Arrow-right Camera
The Spokesman-Review Newspaper
Spokane, Washington  Est. May 19, 1883

Gardening: Region sees some shifts on USDA’s new hardiness map

The USDA plant hardiness map zones are determined by the winter lowest temperature averages and don’t take into account unseasonable weather like this September 2019 snowfall.  (Pat Munts/For The Spokesman-Review)
By Pat Munts For The Spokesman-Review

The U.S. Department of Agriculture recently issued a new Plant Hardiness Zone Map that has shifted many areas in our region a half a zone higher. This is the map that most gardeners use to determine if a plant is hardy enough to live in their garden. The last update of the map was in 2012.

The biggest changes for Eastern Washington and North Idaho came at the higher elevations of the mountains along the Canadian border. Here the hardiness zones went from Zone 5 to Zone 6. Southwest of Spokane into Lincoln County and the higher ground around Cheney, the zones seemed to have shifted a half a zone from Zone 6a to 6b. Around Spokane and Coeur d’ Alene there doesn’t seem to be much change to the Zone 6 we were put in on the 2012 map.

Does this mean we can now grow tropical plants in northeast Washington? Not necessarily. The hardiness map in all its iterations over the decades has always been a guideline, not a hard and fast rule. The zones are established by using the lowest average winter temperature and no other data like topography, snow cover, wind or average summer high temperatures. In this region, our mountainous topography makes the map harder to use. Cool air is heavy and when it forms at the tops of mountains and in areas like the Palouse and Columbia Plateau, it will flow down the valleys and canyons and create cold pockets where it pools at the bottom of valleys. Where I live in the Painted Hills, we get cold air drainage off the Palouse that puts my garden two weeks behind areas out on the Spokane Valley floor. Some of these pockets are small and cover only a few acres, others are large and cover whole valleys.
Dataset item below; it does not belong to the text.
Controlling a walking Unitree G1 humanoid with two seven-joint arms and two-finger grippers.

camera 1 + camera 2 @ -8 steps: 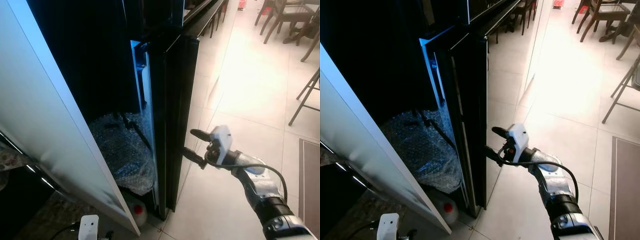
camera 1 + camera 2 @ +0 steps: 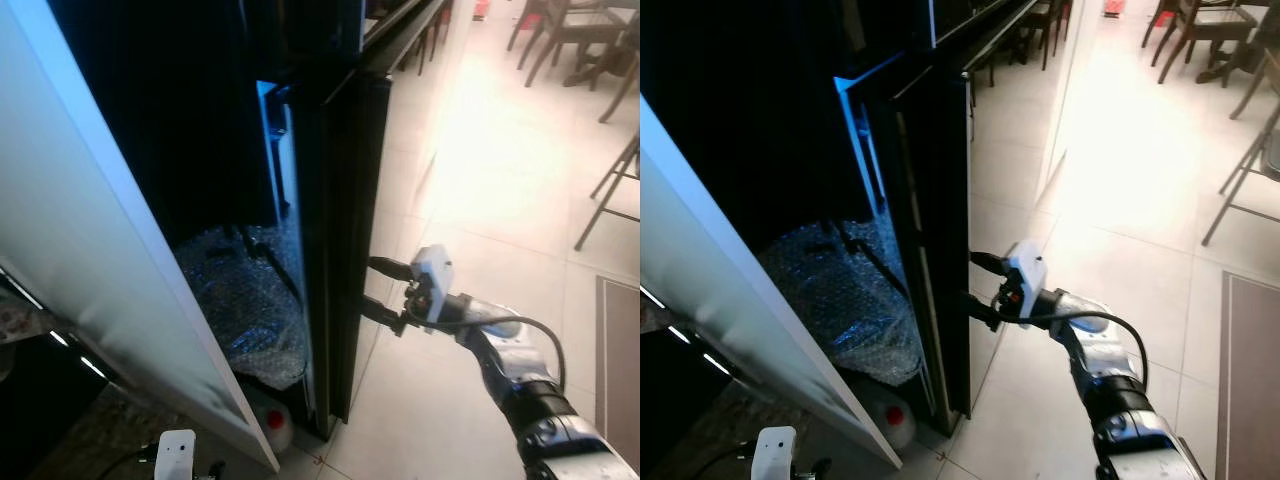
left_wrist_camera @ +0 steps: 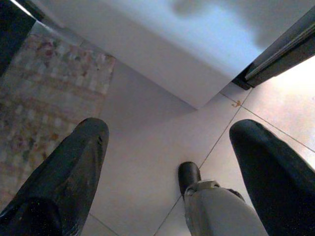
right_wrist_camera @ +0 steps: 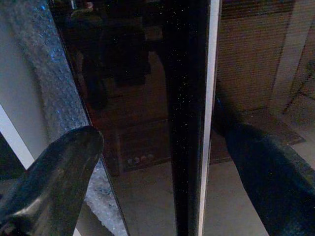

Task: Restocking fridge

Other factors can influence the zone you are in but are not reflected in the map’s designation. If your garden is on a south-facing slope, it will warm up quicker in the spring and stay warmer in the winter. Snow cover insulates plants from the cold, so they aren’t as prone to take the brunt of winter. Many gardeners in the region garden around large basalt outcroppings that tend to hold enough of the sun’s heat to warm the area immediately around them. Windy areas can be affected by wind chill. None of this is measured by the hardiness map.

How will we see some of these changes beyond being able to grow new plants? We might see longer growing seasons over time, weeds germinating earlier and an increase in the amount and type of insects.

Are these changes caused by global climate change? Not necessarily, say the researchers who built the new map. Much of the change is attributed to better technology and the collection of more data points. The 2023 map is based on almost twice the number of weather stations as the 2012 map; 13,412 weather stations in 2023 compared to 7,983 for the 2012 map.